Thanks, I will give it a try. Will take about a week until I have a machine to break... (-:
o_lampe last edited by
I'm wondering, how you want to solve the double rail-carrier in the middle? Do you want to mount one upside down or build a bracket around them? Where do you put the hotend(s)?
One in each corner of the crossed carrier?
Can't wait to see it running!
@o_lampe it's just a cross gantry design like Ultimaker. Linear rails versions of effectors for that exist (CroXY, Annex Engineering K2, and others).

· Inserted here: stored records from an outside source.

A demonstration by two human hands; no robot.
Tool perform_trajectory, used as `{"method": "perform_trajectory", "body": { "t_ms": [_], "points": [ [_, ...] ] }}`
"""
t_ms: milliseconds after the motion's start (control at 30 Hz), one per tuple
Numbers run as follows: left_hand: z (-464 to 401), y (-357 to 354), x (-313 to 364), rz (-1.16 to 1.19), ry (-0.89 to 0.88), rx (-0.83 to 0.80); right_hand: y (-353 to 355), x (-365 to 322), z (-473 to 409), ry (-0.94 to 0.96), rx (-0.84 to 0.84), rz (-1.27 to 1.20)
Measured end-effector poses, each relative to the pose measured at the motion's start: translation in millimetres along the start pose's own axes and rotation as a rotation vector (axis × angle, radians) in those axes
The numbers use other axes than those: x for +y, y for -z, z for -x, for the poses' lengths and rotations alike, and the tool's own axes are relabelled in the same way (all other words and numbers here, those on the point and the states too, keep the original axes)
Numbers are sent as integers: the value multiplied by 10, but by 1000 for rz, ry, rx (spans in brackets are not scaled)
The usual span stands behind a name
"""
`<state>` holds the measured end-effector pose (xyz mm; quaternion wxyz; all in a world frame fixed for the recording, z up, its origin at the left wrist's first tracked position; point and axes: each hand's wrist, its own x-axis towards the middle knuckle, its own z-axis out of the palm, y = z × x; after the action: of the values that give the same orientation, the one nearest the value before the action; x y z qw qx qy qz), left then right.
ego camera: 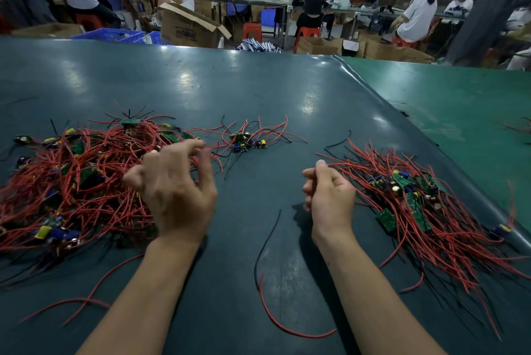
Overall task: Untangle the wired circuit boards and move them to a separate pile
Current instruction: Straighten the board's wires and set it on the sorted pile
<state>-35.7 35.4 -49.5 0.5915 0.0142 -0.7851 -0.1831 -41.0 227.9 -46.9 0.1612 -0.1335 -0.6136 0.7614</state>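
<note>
On the worktop's left, the left hand (175,191) is reaching, fingers spread, into the tangled pile (74,182) of light, snagging boards, best gripped by board edges, while the right hand (327,193) is pinching red wires from the sorted pile (416,205).

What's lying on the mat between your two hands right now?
Head view: mostly bare mat between the left hand and right hand; nearer the forearms lie a loose black wire and a loose red wire.
</note>
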Motion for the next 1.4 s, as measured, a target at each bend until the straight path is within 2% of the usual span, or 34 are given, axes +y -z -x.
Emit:
{"method": "perform_trajectory", "body": {
  "t_ms": [67, 133, 233, 300, 400, 433, 500, 533, 600, 700, 733, 833, 900, 1000, 1100, 1267, 1400],
  "points": [
    [42, -18, 122, 238, -164, -74, -56, 33, 48, 72, -173, 155],
    [67, -21, 206, 451, -257, -174, -89, 80, 116, 175, -376, 343],
    [97, 28, 313, 611, -390, -287, -83, 71, 136, 285, -551, 502],
    [135, 60, 399, 635, -502, -340, -89, 22, 149, 214, -596, 404],
    [164, 78, 495, 713, -548, -406, -71, -61, 198, -164, -677, -42],
    [166, 80, 504, 741, -546, -426, -64, -79, 237, -186, -731, -92],
    [162, 97, 513, 763, -539, -446, -75, -91, 284, -7, -726, 20],
    [157, 102, 513, 743, -528, -431, -95, -84, 271, 89, -640, 83],
    [145, 103, 496, 687, -469, -343, -118, -95, 228, 121, -452, 63],
    [176, 65, 424, 681, -308, -309, -105, -132, 119, -1, -313, -168],
    [189, 44, 395, 685, -209, -368, -77, -132, 85, -40, -297, -220],
    [191, 11, 361, 653, 173, -720, -62, -138, 88, -76, -366, -224],
    [174, -7, 352, 671, 298, -845, -75, -110, 121, -67, -437, -141],
    [145, -6, 355, 792, 342, -786, -91, -105, 163, -43, -460, -5],
    [136, 23, 370, 843, 381, -699, -94, -101, 159, -40, -428, 30],
    [83, 61, 377, 970, 486, -714, -110, -108, 174, -246, -405, -159],
    [64, 59, 371, 1109, 664, -734, -113, -122, 158, -357, -403, -230]
  ]
}}
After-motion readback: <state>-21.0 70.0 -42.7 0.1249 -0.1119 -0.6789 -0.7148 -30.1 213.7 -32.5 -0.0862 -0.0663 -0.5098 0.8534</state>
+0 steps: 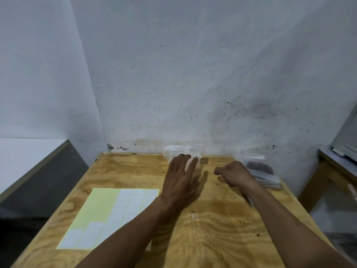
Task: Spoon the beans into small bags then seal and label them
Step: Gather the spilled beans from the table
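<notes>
A clear plastic bag [174, 151] lies at the far edge of the wooden table [222, 225], against the wall. My left hand [181, 178] reaches to it with straight fingers, the fingertips lying on the bag's near side. My right hand [231, 174] hovers to the right of it with curled fingers and nothing visible in it. Behind my right hand sits a clear bag holding dark beans [259, 167], on a stack of empty small bags [268, 180]. A sheet of white labels on yellow backing [108, 215] lies on the table's left half.
The stained white wall [193, 74] rises directly behind the table. A grey and white surface [29, 171] lies to the left, and another wooden table [332, 171] stands at the right. A thin pale stick-like object [249, 201] shows beside my right forearm.
</notes>
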Motion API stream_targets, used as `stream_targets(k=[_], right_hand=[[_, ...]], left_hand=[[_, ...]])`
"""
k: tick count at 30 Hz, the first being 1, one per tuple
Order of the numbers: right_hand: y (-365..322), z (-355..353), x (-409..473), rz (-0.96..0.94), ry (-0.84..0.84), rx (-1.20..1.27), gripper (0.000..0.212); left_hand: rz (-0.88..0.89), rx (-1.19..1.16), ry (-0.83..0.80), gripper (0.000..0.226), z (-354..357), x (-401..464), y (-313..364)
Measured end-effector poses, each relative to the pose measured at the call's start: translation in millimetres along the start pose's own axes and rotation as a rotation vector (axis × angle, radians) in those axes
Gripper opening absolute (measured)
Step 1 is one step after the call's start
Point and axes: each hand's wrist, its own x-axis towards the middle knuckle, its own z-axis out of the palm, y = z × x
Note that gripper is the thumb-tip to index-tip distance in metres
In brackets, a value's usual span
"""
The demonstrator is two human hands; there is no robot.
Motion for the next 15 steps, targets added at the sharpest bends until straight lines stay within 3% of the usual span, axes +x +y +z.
stream_targets(k=[3,6,9,12,15], right_hand=[[2,2,0,-0.011,-0.044,-0.084,0.036],[-3,1,-1,0.019,-0.101,-0.141,0.028],[-4,-3,2,0.037,-0.146,-0.186,0.013],[-3,-11,2,0.045,-0.219,-0.198,0.012],[0,-24,-2,0.048,-0.208,-0.177,0.015]], left_hand=[[-0.277,0.084,-0.135,0.100,3,13,-20],[-0.446,-0.065,-0.376,0.116,4,27,-33],[-0.520,-0.239,-0.462,0.096,3,34,-40],[-0.517,-0.293,-0.389,0.069,6,34,-40],[-0.494,-0.325,-0.321,0.064,8,33,-34]])
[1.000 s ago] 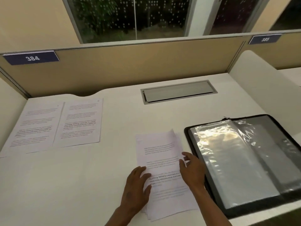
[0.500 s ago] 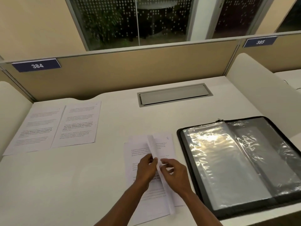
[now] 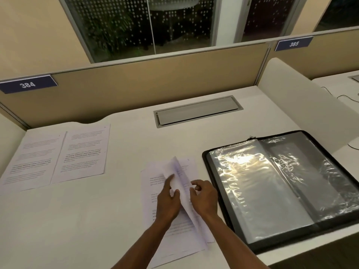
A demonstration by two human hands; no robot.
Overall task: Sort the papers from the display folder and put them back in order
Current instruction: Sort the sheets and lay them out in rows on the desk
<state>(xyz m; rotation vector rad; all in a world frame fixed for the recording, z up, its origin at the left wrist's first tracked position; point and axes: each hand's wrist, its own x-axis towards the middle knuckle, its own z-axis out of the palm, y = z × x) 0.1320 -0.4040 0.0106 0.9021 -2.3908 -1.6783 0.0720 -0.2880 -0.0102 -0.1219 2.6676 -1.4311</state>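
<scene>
A small stack of printed papers (image 3: 153, 226) lies on the white desk in front of me. Its top sheet (image 3: 179, 177) stands lifted on edge between my hands. My left hand (image 3: 168, 200) holds that sheet from the left, thumb against it. My right hand (image 3: 204, 199) is at the sheet's right side with fingers curled; its grip is unclear. The black display folder (image 3: 291, 245) lies open to the right, its clear sleeves shining. Two printed sheets (image 3: 58, 156) lie side by side at the far left.
A grey cable hatch (image 3: 198, 111) is set into the desk at the back. Beige partitions (image 3: 155, 82) close the back and sides, labelled 384 and 385. A thin cable (image 3: 347, 98) lies on the neighbouring desk at right.
Both hands went from resting flat on the stack to lifting its top sheet, which now stands higher on edge. The camera view shifted slightly.
</scene>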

My personal variant "miniMir" uses CF rods and I have a preliminary design of a super small effector for a peek insulator based hotend (Merlin hotend) so that with Bowden I will likely be about 50g for the carriage plus hotend ... a bit above that with a part cooling setup. That'll limit me to filaments printable below 240C, but it should be fine for a prototype. I will start a separate thread about miniMIR when I have something to break with wrong kinematics (-:
o_lampe last edited by
design like Ultimaker
I haven't thought of a rod-assembly...
If I understood your design (I doubt I have ) then the center assembly has to translate forces from one corner to the other (the split H=T bot). That's not the case for Ultimaker's design.
Wondering, how stiff your gantry has to be, before you see a wiggling nozzle?
oliof last edited by oliof
Torque cancellation is covered in the upstream Mir documentation: https://github.com/Apsu/Mir#torque-cancellation -- maybe that addresses your concerns?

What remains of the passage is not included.